REQUIRED ACTION -> From the records, pick out and copy each line containing "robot".

DATA UNDER STUDY ->
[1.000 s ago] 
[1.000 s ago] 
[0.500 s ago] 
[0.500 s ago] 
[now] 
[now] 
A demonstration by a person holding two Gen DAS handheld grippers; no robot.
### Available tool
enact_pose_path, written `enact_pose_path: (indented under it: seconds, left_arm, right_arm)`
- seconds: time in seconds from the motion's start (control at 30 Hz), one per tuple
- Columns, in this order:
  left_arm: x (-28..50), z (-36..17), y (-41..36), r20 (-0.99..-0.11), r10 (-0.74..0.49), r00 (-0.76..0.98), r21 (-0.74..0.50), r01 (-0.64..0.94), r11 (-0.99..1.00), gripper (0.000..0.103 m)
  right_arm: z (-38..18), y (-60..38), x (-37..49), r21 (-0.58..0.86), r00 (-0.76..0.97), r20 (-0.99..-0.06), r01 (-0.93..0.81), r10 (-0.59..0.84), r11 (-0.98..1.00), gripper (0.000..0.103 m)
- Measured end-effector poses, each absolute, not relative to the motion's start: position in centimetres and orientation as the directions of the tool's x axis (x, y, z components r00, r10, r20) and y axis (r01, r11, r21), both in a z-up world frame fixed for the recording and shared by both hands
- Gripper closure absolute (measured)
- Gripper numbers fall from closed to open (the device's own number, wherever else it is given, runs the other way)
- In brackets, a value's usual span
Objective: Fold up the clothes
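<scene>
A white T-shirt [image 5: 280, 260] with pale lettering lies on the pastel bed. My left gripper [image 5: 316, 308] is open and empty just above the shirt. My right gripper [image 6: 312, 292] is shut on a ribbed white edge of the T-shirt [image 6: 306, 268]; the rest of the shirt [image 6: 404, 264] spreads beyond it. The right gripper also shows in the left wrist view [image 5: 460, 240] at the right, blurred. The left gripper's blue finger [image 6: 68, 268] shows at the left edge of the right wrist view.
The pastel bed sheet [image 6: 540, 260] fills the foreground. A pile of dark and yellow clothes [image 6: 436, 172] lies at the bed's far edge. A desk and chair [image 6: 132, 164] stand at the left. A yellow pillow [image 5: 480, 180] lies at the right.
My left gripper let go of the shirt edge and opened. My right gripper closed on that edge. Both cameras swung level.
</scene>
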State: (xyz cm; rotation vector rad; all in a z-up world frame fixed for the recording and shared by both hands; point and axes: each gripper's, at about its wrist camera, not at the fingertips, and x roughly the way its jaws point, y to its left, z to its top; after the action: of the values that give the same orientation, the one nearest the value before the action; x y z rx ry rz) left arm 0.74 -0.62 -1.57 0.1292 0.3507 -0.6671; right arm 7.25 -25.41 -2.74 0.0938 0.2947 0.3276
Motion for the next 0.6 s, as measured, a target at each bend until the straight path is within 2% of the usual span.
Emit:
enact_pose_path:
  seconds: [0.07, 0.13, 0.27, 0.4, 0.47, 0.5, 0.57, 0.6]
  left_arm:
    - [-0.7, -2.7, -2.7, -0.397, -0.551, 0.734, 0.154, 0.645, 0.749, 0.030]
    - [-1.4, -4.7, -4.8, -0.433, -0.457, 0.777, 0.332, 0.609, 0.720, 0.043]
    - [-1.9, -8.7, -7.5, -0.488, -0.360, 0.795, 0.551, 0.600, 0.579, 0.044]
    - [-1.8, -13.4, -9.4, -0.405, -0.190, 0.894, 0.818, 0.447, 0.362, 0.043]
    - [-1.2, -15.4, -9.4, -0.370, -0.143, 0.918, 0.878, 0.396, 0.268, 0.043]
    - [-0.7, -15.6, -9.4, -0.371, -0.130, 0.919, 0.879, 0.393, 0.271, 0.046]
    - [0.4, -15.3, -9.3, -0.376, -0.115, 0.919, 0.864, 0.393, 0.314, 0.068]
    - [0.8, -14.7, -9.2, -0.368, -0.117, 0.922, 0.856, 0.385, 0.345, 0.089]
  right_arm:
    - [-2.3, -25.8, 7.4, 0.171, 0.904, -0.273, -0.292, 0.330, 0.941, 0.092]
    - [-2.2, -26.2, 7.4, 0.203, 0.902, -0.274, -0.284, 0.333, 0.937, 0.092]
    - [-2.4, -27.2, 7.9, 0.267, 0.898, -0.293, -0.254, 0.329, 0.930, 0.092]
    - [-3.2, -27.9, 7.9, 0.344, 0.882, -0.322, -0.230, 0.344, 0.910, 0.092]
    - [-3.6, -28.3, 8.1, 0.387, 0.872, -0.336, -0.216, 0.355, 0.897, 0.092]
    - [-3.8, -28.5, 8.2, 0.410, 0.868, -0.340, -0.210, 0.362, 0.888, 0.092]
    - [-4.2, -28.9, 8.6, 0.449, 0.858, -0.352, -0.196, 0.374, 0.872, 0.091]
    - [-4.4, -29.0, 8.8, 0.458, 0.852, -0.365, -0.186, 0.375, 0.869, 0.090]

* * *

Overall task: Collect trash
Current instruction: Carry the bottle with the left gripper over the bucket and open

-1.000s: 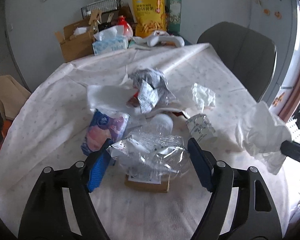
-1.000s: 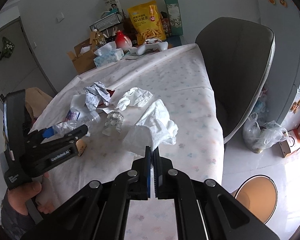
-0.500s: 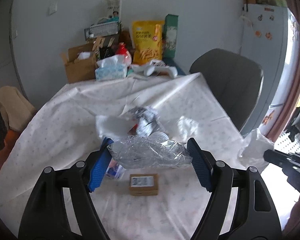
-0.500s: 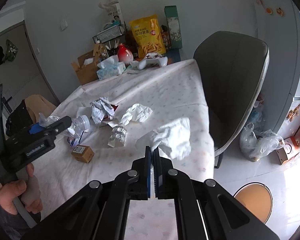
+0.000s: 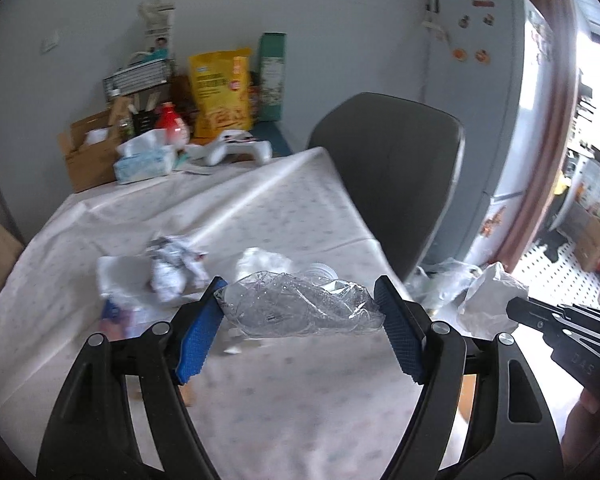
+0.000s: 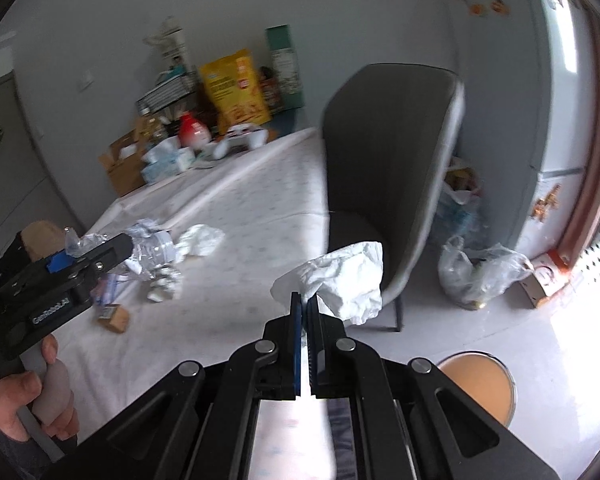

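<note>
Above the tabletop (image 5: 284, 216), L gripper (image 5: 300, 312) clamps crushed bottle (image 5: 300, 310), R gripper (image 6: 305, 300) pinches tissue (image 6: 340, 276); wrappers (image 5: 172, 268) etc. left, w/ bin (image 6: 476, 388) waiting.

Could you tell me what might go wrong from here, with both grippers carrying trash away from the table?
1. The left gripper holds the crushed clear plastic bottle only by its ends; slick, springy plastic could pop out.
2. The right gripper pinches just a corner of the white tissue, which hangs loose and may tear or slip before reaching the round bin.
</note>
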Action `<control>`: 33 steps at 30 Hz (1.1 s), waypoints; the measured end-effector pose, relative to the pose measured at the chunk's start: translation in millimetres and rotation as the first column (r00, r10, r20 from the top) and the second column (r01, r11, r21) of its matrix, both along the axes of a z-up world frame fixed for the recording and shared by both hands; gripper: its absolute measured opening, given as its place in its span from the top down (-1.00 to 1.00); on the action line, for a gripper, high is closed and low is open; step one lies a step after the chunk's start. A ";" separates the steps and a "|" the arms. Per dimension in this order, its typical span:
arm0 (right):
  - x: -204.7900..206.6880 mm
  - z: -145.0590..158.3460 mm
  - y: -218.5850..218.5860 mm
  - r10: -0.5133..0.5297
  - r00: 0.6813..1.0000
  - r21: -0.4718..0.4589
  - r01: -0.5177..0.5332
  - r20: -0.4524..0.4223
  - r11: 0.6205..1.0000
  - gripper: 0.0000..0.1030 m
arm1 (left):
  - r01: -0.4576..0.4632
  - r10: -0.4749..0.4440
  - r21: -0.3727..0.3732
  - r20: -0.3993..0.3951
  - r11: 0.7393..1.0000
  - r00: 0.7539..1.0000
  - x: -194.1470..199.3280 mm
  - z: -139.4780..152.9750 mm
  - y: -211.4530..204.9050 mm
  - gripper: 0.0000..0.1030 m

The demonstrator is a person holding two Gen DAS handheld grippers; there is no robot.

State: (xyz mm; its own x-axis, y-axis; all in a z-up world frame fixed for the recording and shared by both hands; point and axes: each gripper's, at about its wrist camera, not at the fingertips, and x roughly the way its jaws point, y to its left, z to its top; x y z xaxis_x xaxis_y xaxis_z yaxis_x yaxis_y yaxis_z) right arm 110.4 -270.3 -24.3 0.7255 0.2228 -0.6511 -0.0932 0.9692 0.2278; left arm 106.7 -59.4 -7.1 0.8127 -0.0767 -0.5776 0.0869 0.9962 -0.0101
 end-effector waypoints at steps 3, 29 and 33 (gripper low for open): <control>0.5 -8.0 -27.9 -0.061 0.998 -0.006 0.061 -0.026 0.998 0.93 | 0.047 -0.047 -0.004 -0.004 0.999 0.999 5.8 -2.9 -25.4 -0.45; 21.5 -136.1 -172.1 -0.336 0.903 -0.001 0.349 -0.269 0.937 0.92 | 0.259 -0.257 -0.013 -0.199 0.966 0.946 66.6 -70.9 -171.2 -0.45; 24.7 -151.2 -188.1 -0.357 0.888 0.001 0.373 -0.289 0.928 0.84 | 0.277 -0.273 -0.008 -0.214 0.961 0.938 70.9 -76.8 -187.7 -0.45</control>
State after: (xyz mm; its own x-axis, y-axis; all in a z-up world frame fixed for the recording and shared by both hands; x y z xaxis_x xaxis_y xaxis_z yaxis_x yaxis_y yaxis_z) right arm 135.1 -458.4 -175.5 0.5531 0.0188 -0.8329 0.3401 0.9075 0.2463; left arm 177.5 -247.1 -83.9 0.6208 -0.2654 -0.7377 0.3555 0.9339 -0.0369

TASK RESPONSE ->
A demonstration by a person holding two Gen DAS handheld grippers; no robot.
The demonstrator is a person holding two Gen DAS handheld grippers; there is no robot.

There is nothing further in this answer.